The calculator uses a venous lab value. A capillary meter reading can run 10 to 20 percent higher in the post-meal window, and a CGM reading lags a venous value by five to fifteen minutes.

Hypoglycemia and severe hyperglycemia thresholds are written for adults with diabetes. Children, pregnant people, and people on intensive insulin therapy have different targets.

According to the American Diabetes Association diagnosis and target ranges, the recommended pre-meal blood glucose target is 80 to 130 mg/dL and the post-meal target is below 180 mg/dL

The carbohydrate load in a typical meal is the single biggest driver of the post-meal peak, and the carbohydrate-calculator turns a daily carbohydrate target into the per-meal gram count that explains why the same 180 mg/dL post-meal threshold can read very differently across days.

blood sugar calculator converting mg/dL to mmol/L with ADA target range and A1C estimate
blood sugar calculator converting mg/dL to mmol/L with ADA target range and A1C estimate

Frequently Asked Questions

Q: How do you convert mg/dL to mmol/L for blood sugar?

A: Divide the mg/dL value by 18.0182. The factor comes from the molar mass of glucose (180.156 g/mol), so 1 mmol/L of glucose equals 18.0182 mg/dL. A 100 mg/dL reading converts to 5.55 mmol/L, and a 180 mg/dL reading converts to 9.99 mmol/L.

Q: What is a normal blood sugar level?

A: The American Diabetes Association lists 80 to 130 mg/dL (4.4 to 7.2 mmol/L) as the pre-meal target for most non-pregnant adults with diabetes and below 180 mg/dL (10.0 mmol/L) as the post-meal target. A non-diabetic fasting reading typically falls between 70 and 99 mg/dL (3.9 to 5.5 mmol/L).

Q: What blood sugar level is considered hypoglycemia?

A: The ADA separates hypoglycemia into two levels. Level 1 covers readings from 54 to 70 mg/dL (3.0 to 3.9 mmol/L) and Level 2 covers readings below 54 mg/dL (3.0 mmol/L). Level 2 warrants rapid-acting carbohydrate and clinician contact because of the risk of cognitive impairment.

Q: What is the blood sugar conversion factor of 18?

A: The factor 18 is the rounded form of the precise 18.0182 mg/dL per mmol/L value that comes from the 180.156 g/mol molar mass of glucose. Patient handouts and calculator apps often use 18 because it is easier to remember, and the difference is well under one tenth of a mmol/L at every clinical glucose value.

Q: How do you read a blood sugar level chart?

A: Pick the timing of the reading first. Fasting uses 80 to 130 mg/dL, post-meal uses below 180 mg/dL, and random uses 70 to 140 mg/dL for non-diabetics. The same number can sit in different categories depending on which range applies, so the context field in the calculator matters as much as the number.

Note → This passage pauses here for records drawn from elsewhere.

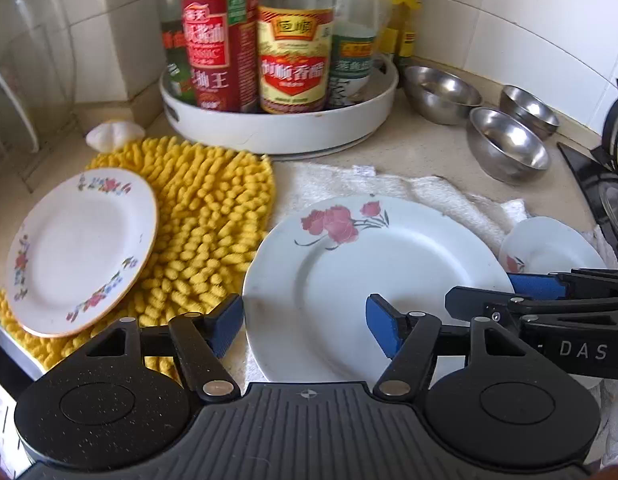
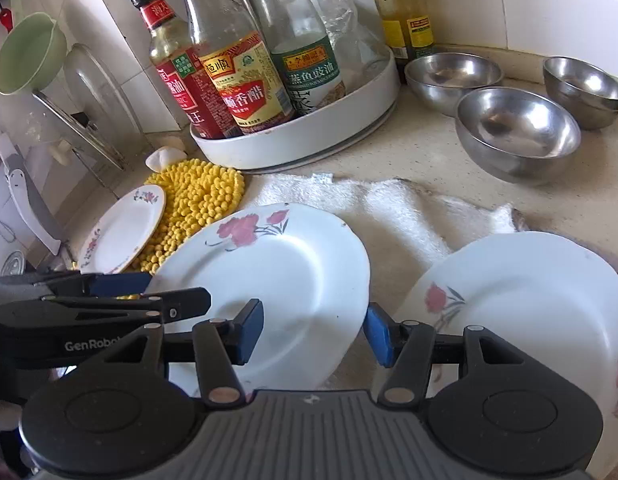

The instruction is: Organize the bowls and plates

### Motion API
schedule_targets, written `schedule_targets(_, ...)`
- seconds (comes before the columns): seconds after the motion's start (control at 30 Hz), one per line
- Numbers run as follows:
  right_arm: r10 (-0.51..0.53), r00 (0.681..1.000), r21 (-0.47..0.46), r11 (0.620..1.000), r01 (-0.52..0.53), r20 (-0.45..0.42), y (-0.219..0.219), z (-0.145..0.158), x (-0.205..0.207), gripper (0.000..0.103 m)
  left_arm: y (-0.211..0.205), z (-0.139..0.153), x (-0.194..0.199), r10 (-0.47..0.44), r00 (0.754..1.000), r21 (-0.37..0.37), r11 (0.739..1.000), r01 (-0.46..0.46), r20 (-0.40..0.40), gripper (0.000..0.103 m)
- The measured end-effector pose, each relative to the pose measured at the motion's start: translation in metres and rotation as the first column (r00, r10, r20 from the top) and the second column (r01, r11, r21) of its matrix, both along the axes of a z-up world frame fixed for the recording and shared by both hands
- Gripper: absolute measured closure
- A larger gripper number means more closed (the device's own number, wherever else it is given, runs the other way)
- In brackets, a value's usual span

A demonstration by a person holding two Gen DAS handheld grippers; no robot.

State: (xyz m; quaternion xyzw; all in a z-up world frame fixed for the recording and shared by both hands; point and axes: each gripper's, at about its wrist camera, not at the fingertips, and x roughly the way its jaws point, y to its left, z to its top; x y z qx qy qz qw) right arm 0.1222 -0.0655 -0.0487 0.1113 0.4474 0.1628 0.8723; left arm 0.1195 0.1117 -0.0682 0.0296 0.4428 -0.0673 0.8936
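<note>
A large white plate with a red flower (image 1: 349,264) (image 2: 277,276) lies on a white towel (image 1: 409,188). My left gripper (image 1: 305,328) is open just above its near-left rim. My right gripper (image 2: 315,332) is open over the plate's right edge; it also shows at the right of the left wrist view (image 1: 549,292). A small floral plate (image 1: 81,248) (image 2: 121,232) rests on a yellow chenille mat (image 1: 205,224). A white flowered bowl (image 1: 549,244) (image 2: 529,292) sits at the right. Three steel bowls (image 1: 509,144) (image 2: 517,128) stand behind.
A white round tray (image 1: 285,128) (image 2: 301,140) with several sauce bottles stands at the back by the tiled wall. A stove (image 1: 601,184) is at the far right. A dish rack with a glass lid (image 2: 93,108) and a green bowl (image 2: 25,52) is at the left.
</note>
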Motion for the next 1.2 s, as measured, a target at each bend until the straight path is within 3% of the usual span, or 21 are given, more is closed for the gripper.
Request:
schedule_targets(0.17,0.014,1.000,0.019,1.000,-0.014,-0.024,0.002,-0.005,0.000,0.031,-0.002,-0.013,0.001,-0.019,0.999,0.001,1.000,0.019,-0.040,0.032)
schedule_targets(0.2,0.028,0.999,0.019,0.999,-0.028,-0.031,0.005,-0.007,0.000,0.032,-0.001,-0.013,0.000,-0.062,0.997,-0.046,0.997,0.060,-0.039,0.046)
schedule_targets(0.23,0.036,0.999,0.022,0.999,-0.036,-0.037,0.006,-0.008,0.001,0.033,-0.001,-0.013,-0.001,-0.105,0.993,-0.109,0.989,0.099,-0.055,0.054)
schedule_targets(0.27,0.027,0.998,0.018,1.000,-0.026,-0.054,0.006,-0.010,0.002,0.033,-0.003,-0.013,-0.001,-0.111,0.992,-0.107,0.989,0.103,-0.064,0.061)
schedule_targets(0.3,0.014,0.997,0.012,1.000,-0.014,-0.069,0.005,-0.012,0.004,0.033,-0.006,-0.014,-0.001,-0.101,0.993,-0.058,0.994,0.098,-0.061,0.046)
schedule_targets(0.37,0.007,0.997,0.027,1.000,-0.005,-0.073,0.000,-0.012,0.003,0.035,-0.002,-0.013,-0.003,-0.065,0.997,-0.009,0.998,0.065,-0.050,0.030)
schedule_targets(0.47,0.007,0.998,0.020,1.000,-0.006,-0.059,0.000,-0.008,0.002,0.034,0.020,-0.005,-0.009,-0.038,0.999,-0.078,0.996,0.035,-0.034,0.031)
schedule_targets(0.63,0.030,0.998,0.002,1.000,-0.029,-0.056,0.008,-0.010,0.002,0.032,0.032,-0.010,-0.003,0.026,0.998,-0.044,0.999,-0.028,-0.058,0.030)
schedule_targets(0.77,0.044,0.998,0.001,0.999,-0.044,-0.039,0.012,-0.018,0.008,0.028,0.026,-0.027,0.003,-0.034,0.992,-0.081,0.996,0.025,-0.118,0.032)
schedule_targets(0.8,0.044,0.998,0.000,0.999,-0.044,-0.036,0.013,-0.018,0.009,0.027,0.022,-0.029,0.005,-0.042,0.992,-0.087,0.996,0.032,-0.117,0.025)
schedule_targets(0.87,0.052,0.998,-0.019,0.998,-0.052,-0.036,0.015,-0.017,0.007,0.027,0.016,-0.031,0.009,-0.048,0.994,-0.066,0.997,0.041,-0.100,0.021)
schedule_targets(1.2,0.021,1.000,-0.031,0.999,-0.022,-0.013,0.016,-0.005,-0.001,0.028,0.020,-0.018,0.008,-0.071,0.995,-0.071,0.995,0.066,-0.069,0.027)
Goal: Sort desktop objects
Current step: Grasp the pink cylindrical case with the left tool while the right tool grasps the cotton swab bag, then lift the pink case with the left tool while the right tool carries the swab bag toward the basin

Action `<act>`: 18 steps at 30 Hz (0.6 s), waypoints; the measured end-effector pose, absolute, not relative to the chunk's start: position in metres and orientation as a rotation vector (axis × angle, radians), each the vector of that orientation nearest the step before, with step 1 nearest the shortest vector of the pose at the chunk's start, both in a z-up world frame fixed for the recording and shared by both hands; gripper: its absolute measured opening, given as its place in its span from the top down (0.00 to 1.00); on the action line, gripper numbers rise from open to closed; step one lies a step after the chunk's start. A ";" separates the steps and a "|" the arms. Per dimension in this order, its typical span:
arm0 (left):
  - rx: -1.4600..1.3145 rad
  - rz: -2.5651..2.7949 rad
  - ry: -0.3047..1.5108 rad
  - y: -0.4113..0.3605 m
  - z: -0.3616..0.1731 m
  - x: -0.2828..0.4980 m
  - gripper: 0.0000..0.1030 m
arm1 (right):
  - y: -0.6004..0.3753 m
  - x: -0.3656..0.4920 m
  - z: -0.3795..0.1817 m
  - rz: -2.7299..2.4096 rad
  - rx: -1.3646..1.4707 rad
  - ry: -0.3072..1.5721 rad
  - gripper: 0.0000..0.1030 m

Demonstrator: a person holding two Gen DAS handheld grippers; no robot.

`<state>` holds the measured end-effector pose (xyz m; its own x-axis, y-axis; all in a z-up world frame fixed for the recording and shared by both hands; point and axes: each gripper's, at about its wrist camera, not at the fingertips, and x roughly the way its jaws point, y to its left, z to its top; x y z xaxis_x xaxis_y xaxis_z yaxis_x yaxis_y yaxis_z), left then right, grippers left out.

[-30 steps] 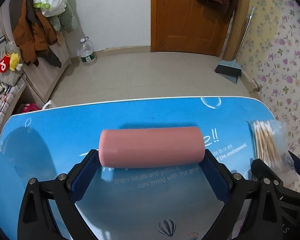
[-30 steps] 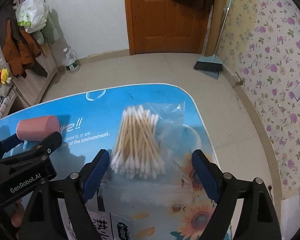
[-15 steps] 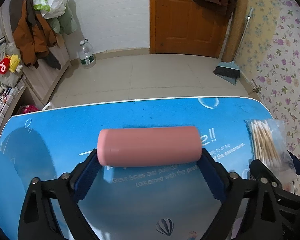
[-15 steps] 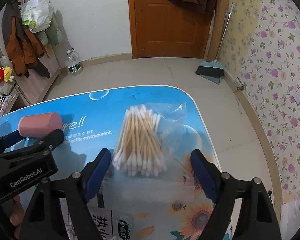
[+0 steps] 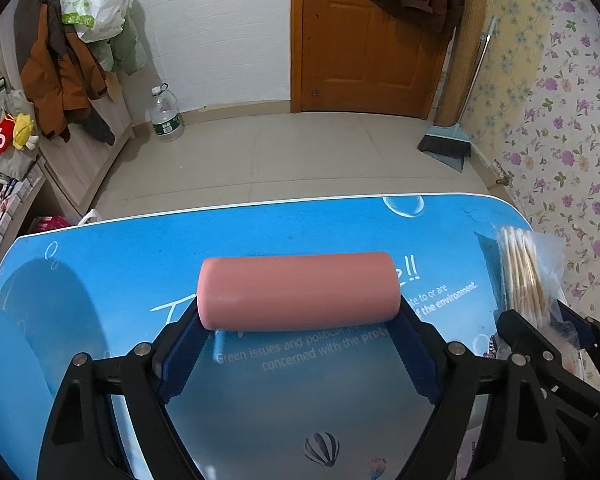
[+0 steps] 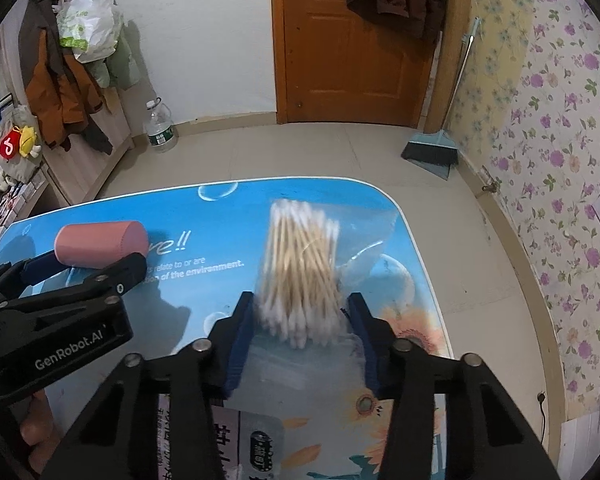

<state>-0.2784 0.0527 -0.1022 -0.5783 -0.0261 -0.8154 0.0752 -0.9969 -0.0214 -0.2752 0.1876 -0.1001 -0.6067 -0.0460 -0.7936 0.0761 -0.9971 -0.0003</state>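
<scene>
A pink cylinder (image 5: 300, 290) lies crosswise on the blue tabletop (image 5: 100, 264). My left gripper (image 5: 300, 312) has a blue pad against each end of it, and its jaws are closing. The right wrist view shows the same cylinder (image 6: 100, 240) at the left, in the left gripper (image 6: 88, 268). A clear bag of cotton swabs (image 6: 300, 256) sits near the table's right edge. My right gripper (image 6: 300, 312) is closing on the bag's near end, and the swabs are squeezed into a narrow bundle between the pads. The bag (image 5: 524, 272) shows at the right of the left wrist view.
A printed packet (image 6: 256, 440) lies under the right gripper at the near edge. The table's rounded far right corner (image 6: 388, 196) is close behind the bag. On the floor beyond stand a water bottle (image 5: 165, 114) and a broom (image 5: 446, 144).
The right jaws have come in from wide apart onto the bag, bunching the swabs upright. The left jaws have drawn in slightly against the cylinder's ends. Neither hand has shifted.
</scene>
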 end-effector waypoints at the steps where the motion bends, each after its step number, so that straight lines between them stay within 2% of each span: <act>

Q: Can the blood sugar calculator estimate A1C from average glucose?

A: Yes, the calculator runs the published ADAG regression (eAG in mg/dL equals 28.7 times A1C minus 46.7) and inverts it to estimate A1C from a single reading. The estimate is most useful when read across many readings, because a single value can sit on either side of the trend by a full point.